W3C home > Mailing lists > Public > public-webapps@w3.org > July to September 2012

Re: Web Components Suggestion

From: Chaals McCathieNevile <w3b@chaals.com>
Date: Mon, 13 Aug 2012 12:38:48 +0200
Cc: "Dave Geddes" <davidcgeddes@gmail.com>, public-webapps@w3.org
To: "Michael[tm] Smith" <mike@w3.org>, Florian Bösch <pyalot@gmail.com>
Message-ID: <op.wiy2e5d022x22q@chaals.local>
On Mon, 13 Aug 2012 10:47:22 +0200, Florian Bösch <pyalot@gmail.com> wrote:

> On Mon, Aug 13, 2012 at 3:12 AM, Michael[tm] Smith <mike@w3.org> wrote:
>
>> There is no conceivable conformance checker that's going to allow the  
>> use of completely arbitrary tag names.
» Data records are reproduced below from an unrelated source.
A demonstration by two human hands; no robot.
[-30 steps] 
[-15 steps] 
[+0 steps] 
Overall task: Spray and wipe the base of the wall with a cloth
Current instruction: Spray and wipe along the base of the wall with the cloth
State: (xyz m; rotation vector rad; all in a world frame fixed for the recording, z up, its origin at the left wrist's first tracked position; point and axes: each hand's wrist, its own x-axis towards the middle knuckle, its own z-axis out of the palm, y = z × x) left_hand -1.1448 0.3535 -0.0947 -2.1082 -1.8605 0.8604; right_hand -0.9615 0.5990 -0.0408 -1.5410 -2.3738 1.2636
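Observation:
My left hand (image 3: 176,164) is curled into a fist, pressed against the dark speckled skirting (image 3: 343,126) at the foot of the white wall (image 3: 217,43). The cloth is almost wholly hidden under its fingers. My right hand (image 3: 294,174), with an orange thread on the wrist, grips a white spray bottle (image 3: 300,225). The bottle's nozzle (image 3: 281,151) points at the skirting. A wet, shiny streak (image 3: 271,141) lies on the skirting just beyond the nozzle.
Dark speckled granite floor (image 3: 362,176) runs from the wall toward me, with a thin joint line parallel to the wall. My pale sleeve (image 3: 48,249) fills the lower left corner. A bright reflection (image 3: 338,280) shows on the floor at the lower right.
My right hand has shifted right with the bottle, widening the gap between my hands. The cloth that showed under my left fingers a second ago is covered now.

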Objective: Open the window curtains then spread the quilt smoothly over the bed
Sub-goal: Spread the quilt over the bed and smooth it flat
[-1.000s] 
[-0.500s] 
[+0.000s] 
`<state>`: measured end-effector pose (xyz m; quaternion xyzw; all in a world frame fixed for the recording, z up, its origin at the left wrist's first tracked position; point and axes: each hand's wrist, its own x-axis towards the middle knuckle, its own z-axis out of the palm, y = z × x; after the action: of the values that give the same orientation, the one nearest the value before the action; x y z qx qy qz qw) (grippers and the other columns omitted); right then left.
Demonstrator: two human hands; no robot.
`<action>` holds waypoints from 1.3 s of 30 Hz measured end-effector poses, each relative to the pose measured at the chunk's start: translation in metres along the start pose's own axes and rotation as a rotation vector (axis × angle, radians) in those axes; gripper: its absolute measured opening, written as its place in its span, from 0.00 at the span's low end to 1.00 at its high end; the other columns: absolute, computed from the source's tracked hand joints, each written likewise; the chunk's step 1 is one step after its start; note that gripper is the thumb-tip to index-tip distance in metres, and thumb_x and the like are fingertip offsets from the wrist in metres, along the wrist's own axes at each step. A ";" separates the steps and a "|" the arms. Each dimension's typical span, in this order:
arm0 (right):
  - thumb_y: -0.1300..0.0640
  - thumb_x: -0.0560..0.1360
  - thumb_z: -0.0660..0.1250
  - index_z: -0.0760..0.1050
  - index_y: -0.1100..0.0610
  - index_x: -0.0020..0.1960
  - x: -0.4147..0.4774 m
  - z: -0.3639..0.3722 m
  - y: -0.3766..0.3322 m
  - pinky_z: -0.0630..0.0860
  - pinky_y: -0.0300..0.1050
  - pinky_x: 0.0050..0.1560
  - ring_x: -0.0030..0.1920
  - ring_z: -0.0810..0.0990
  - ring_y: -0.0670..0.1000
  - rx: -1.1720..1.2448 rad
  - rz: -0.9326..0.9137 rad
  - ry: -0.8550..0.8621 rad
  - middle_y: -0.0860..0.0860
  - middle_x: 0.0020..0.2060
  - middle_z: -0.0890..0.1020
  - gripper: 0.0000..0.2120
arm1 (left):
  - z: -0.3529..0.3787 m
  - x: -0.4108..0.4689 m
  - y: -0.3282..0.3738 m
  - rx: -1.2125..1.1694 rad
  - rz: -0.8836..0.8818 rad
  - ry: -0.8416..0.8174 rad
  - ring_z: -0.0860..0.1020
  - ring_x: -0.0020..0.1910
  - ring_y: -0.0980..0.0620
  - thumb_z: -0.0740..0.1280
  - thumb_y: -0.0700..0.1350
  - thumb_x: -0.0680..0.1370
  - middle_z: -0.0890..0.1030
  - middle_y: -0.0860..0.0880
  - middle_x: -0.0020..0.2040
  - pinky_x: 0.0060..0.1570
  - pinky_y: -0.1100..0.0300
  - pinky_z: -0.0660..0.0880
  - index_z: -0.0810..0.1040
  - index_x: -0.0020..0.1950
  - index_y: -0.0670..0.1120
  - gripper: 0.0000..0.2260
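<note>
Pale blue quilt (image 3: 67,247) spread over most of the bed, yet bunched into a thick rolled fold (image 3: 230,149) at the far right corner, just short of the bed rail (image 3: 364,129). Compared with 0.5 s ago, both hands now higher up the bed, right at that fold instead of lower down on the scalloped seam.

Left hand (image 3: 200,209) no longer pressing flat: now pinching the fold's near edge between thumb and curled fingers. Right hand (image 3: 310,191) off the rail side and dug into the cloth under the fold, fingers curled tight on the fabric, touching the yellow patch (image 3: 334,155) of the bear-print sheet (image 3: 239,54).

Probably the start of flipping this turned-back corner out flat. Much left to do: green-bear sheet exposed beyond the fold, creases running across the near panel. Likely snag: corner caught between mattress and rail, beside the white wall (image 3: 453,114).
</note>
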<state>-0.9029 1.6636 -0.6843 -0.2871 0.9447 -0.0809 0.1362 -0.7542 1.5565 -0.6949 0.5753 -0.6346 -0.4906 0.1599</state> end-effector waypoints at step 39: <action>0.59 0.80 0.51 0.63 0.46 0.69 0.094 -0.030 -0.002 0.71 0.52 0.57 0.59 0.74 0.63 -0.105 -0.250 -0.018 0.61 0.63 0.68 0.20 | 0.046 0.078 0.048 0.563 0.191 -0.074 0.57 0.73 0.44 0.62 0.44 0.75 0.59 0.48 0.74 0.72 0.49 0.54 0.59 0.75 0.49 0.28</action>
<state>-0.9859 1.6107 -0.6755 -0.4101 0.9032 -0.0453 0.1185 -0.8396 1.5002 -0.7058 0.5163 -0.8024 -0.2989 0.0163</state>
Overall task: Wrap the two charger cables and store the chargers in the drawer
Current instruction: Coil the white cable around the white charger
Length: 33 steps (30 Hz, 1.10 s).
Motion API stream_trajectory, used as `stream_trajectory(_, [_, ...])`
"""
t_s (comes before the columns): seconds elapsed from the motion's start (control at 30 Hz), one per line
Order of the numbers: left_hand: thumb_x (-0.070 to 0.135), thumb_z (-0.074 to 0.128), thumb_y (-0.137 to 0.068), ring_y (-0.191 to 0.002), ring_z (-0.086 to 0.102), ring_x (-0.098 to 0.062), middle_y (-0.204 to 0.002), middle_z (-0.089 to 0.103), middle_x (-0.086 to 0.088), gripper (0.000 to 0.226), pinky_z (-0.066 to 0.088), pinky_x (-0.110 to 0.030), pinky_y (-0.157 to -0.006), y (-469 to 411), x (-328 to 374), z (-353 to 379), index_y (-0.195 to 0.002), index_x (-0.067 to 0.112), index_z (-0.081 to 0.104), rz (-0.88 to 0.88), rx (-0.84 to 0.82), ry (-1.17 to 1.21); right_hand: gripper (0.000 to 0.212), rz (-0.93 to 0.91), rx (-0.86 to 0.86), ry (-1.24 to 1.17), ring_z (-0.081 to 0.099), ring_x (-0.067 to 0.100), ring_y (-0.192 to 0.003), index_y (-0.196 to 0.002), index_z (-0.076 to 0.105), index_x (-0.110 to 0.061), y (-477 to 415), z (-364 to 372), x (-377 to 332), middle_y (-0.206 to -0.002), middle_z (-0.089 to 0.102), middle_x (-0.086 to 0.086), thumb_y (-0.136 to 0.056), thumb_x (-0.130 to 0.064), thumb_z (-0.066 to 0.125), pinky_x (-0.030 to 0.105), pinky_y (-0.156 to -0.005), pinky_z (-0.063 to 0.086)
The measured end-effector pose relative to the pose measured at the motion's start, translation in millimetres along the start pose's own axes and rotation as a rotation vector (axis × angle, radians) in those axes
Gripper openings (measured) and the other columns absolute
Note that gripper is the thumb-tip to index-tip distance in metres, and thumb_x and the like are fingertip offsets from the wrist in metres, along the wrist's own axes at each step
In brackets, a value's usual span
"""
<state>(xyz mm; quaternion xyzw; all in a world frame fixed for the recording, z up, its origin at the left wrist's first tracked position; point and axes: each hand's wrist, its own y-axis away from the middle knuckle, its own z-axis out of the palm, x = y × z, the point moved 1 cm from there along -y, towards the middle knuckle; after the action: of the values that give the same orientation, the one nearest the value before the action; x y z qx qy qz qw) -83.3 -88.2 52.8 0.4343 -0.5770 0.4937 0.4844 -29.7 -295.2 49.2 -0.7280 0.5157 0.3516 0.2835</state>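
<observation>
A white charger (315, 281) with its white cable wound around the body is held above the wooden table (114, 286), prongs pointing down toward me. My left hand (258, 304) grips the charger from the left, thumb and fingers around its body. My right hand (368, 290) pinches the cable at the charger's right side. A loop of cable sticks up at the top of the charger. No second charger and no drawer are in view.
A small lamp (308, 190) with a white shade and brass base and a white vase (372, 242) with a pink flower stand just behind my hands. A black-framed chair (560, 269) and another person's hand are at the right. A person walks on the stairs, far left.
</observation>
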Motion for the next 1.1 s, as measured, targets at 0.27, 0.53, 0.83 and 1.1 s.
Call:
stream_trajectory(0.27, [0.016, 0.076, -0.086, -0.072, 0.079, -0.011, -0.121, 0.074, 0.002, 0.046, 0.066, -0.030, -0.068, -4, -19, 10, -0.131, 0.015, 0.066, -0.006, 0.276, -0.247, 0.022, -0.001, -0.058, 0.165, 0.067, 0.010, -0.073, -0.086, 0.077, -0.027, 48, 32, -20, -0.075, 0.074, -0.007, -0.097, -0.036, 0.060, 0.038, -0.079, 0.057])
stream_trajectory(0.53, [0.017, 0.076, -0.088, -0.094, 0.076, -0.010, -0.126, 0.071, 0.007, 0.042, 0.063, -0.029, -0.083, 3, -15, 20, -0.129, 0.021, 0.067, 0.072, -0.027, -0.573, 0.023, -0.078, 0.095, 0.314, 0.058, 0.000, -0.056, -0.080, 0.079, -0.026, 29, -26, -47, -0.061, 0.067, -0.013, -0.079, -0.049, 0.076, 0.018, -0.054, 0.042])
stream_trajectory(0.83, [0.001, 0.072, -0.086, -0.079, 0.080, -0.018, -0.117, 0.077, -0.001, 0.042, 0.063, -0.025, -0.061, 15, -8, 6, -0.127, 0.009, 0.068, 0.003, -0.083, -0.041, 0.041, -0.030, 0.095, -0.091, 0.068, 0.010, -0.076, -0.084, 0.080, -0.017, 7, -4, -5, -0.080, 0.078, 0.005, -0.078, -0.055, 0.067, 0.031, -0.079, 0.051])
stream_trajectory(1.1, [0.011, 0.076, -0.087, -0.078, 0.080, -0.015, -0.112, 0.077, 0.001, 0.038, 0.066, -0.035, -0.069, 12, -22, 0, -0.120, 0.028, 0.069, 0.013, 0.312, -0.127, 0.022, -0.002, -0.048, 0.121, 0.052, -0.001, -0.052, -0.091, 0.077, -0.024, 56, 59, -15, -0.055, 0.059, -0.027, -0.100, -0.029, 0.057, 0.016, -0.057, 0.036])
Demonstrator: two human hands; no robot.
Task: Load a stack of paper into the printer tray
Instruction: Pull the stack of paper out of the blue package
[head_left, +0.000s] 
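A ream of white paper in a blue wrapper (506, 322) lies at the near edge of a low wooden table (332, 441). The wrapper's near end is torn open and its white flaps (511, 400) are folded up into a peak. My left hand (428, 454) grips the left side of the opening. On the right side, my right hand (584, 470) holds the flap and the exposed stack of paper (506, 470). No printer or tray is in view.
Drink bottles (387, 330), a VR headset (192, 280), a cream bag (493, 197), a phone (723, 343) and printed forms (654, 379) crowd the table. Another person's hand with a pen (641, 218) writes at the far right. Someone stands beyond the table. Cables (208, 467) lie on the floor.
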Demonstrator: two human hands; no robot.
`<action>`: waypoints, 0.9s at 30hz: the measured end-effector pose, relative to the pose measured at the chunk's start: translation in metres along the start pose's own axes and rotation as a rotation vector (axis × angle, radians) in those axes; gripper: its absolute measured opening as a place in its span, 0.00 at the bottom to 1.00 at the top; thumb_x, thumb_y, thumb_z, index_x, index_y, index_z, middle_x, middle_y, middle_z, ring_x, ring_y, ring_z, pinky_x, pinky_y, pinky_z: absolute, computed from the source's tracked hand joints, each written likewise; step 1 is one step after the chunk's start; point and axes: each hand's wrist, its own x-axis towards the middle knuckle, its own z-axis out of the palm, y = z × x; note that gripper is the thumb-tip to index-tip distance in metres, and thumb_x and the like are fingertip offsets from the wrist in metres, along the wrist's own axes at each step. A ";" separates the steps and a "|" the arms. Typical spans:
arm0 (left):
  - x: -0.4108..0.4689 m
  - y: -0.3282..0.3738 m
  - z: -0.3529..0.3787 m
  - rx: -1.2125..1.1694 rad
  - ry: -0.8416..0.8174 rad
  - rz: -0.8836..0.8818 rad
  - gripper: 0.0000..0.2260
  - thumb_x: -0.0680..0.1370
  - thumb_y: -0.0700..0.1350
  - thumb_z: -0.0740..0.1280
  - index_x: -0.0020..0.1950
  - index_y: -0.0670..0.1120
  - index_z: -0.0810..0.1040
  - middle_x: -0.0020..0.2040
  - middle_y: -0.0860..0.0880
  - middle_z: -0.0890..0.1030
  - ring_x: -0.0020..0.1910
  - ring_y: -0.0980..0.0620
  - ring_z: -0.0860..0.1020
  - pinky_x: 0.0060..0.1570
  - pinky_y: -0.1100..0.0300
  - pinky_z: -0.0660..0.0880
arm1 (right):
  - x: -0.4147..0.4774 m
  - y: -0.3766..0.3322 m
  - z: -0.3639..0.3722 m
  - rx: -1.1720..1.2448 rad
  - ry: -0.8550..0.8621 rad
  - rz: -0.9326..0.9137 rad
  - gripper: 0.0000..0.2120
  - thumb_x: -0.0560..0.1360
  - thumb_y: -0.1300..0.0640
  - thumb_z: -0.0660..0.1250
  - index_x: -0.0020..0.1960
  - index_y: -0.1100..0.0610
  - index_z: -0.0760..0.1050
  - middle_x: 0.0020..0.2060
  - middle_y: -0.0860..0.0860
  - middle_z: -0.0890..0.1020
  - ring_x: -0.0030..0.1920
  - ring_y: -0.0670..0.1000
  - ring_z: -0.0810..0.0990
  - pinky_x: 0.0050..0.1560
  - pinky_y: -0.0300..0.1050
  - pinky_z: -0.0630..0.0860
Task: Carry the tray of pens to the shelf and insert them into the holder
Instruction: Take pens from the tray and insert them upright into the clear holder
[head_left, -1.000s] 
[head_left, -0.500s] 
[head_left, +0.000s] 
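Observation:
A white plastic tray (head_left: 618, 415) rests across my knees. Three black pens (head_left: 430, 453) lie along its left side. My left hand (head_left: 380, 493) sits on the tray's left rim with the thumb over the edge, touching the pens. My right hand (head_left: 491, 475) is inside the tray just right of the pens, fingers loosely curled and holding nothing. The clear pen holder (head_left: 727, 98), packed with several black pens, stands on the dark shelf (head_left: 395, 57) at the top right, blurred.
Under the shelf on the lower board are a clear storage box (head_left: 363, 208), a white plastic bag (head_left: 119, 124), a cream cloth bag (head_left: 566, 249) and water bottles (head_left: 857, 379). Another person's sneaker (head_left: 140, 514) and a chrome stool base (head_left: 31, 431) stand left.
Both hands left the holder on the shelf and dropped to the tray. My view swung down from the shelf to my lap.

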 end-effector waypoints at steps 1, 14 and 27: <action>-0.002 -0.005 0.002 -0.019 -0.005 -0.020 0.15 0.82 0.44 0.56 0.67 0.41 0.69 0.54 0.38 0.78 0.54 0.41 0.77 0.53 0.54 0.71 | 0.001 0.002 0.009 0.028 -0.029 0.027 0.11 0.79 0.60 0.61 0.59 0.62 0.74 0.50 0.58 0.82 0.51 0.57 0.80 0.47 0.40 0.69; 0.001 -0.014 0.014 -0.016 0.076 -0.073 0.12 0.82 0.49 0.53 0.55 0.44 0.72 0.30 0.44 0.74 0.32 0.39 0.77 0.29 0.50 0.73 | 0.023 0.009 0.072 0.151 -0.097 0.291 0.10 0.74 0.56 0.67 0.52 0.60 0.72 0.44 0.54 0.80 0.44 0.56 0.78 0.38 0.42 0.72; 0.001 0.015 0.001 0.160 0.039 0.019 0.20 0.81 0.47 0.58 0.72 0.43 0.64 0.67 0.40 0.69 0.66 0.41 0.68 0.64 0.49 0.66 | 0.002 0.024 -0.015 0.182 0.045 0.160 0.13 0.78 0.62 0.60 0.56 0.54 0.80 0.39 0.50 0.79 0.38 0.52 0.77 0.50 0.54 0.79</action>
It doesn't matter what formalism
>> it uses.
>> To allow custom tag names and still be able to check the conformance of
>> normal tag names, the only possibility is to limit the custom tag names  
>> to some recognized prefix -- e.g., x-fancyButton or whatever.
>
> <x:fancy-button>

Yes, XML has a way to make this work. But the people who don't get
namespaces (a huge proportion of those publishing content or build the
content content generation tools that were used in the last decade *on the
public web*) have convinced us* that this is not an option for HTML.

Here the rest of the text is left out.